Quote from: Kendra on October 01, 2006, 03:19:56 AM
So how has being transgender hurt relationships (love, family, work, or friends).
Aside from looking increasingly odd, I'm not officially "out" yet, so I can't speak about work or family beyond the usual damage trying to maintain such a huge, dark secret all these years. It ate away at me, made me withdraw into myself, becoming obsessively introspective and self-absorbed to the point where my social contacts suffered. I find it difficult to maintaiin friends, as I'm usually so busy self-pitying myself that I never think to pick up the phone and stay in touch. As booze becomes an alcoholic's best friend and mistress, so too became my TSism.

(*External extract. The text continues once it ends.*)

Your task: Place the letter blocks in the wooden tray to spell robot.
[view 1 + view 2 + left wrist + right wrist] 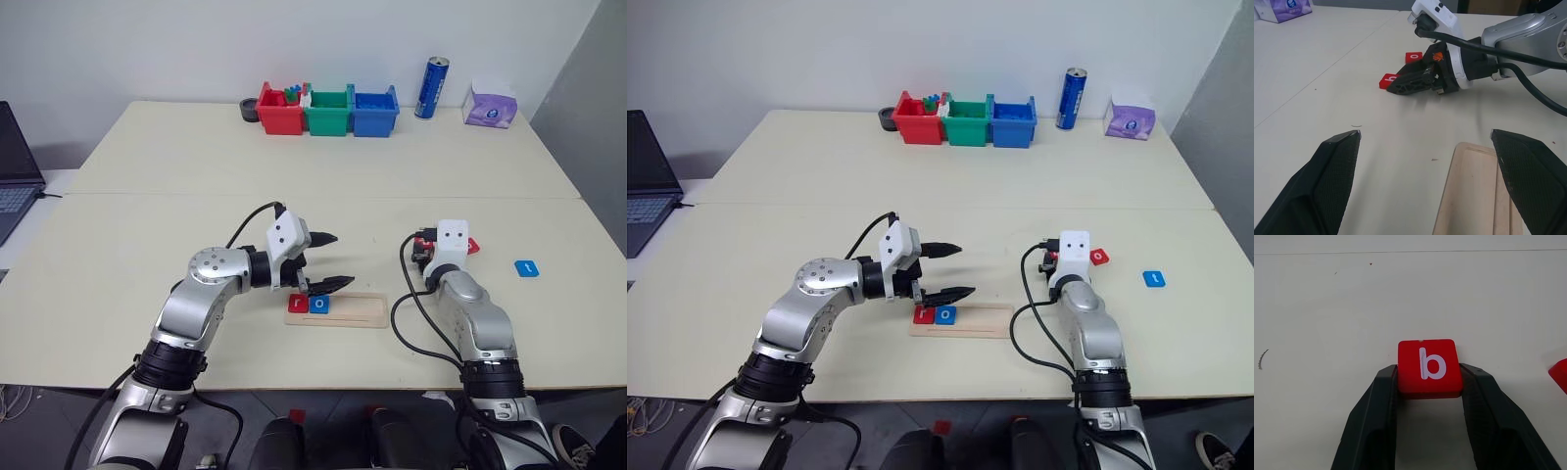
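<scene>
Near the front edge of the table (147, 166), I see the wooden tray (355, 310) lying lengthwise, with a red r block (298, 305) and a blue o block (319, 305) seated side by side at its left end; the rest of the tray, to the right of them, is bare wood. My left gripper (328, 261) hangs just above and behind those two tiles with its fingers spread wide and nothing between them. My right gripper (1427, 382) sits to the right of the tray, well apart from it, and its two fingers press against the sides of the red b block (1427, 366), which rests flat on the tabletop. From the head camera that grip is hidden behind the white wrist housing, so I rely on the wrist camera for it. A red o block (1099, 257) lies just beside the gripper, cut off at the frame edge in the right wrist view, and a blue tile (527, 267) lies further right, nearer the table's right edge; I can't read its letter. Between the tray and the far row of red, green and blue bins (328, 111) the surface is wide open, crossed by one seam. A laptop (15, 166) is cropped at the left edge.
</scene>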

Marriage though. Sigh. By far, this is the most emotionally painful thing I've ever had to work through. It was inevitable though, as we've *always* had problems since day one - mostly sexual, and all from the TSism and my deceiving her (and myself) into thinking I was a normal, heterosexual guy (sex-wise). Sixteen years of a nearly sexless (intimacy, foreplay and affection - just very, very llittle sex) marriage have left her incredibly unhappy, and feeling like she's wasted her "best years." Even if I *don't* transition, that problem still remains - and all because making love to a woman is such a heartbreaking, frustrating conflict of emotions for me.
We do love one another, and we work *great* together otherwise. It's just as she says: perhaps we should have been best friends - which is pretty much what we've always been anyway.